Approximately 429,000 prime working-age adults in Georgia have LEP.[18] Across the state, foreign-born workers represent 16% of the prime-age workforce but make up 30% of Georgia’s workforce without a high school diploma or equivalent. This means that nearly 159,000 foreign-born workers in Georgia have limited education. However, only 15,978 Georgians with LEP completed Adult Education and Literacy training funded under the Title II WIOA program in 2021-2022. Limited access to training could be partially attributed to the low-quality and unstable jobs in which immigrants tend to work. This dynamic likely reinforces a vicious cycle in which an immigrant becomes trapped in a low-quality job due to lack of training, but there is also a lack of training opportunity inherent in the low-quality jobs itself. This lack of training opportunities undermines efforts to provide English language support and basic academic and vocational skills, which are essential for pairing immigrant workers with WIOA Title I workforce training programs. This training could also play a major role in filling digital skills gaps.

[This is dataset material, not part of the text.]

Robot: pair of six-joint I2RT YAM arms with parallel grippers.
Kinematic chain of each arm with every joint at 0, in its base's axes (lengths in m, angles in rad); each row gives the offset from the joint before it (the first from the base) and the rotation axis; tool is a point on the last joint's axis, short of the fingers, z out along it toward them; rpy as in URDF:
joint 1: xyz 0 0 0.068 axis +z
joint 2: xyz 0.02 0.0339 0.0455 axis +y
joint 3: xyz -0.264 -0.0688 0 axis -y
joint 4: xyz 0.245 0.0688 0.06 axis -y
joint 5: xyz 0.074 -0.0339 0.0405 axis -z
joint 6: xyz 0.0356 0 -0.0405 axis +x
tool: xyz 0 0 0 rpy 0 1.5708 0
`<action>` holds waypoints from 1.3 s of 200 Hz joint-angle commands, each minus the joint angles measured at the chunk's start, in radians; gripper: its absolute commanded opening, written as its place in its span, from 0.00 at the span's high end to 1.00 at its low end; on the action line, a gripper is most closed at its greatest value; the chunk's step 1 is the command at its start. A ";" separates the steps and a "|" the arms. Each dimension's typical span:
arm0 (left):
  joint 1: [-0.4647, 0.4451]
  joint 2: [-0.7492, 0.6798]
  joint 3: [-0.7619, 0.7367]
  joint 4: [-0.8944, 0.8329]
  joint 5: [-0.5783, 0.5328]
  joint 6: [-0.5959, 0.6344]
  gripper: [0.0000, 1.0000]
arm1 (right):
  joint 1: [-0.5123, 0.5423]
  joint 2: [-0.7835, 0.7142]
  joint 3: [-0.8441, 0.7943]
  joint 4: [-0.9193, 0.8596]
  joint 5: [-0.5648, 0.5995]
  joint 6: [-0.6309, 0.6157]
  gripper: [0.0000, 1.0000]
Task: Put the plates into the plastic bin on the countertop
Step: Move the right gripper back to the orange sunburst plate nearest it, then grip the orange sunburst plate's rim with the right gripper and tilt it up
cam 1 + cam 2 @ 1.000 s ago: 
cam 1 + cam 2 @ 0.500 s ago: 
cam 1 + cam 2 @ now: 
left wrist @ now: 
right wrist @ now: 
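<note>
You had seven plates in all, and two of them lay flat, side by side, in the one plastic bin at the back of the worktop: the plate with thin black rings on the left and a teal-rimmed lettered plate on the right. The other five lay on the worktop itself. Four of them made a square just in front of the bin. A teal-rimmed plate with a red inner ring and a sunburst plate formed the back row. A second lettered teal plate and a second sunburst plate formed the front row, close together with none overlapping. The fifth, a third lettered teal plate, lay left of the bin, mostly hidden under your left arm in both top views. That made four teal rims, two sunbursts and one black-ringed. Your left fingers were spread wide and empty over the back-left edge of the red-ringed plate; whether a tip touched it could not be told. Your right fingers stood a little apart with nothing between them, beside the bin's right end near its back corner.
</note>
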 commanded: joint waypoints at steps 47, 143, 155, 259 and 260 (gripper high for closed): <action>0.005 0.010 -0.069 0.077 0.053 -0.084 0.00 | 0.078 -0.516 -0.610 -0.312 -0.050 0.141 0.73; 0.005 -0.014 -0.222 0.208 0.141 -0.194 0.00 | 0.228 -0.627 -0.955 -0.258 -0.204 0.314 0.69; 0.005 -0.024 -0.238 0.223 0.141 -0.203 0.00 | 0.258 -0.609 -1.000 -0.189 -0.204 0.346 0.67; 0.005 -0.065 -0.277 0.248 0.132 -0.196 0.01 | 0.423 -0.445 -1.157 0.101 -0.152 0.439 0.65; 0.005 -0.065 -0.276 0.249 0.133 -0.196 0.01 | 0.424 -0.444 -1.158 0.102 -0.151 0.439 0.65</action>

Despite Georgia workers quitting their jobs at higher rates than the national average, Georgia’s workforce policies have failed to provide adequate upskilling opportunities for workers.[19] Unfortunately, the state’s workforce system does not prioritize the needs of workers and fails to meaningfully expand access to workforce training. While state policymakers cannot override federal WIOA policy to increase worker representation in state and local workforce development boards, Georgia continues to forfeit opportunities to improve job quality and workforce training access. This includes barring local governments from regulating fair job scheduling, providing access to overtime and setting livable minimum wages. These restrictions on local government perpetuate job instability that heightens training access barriers for low-wage workers. Georgia is also one of a few states that does not invest in incumbent worker training that helps employers train and retain full-time employees by providing skills upgrades, inhibiting employers from boosting job quality and retaining workers.[20] As a result, Georgia’s small businesses are more vulnerable to experiencing high turnover costs as workers leave for other jobs offering training and advancement opportunities.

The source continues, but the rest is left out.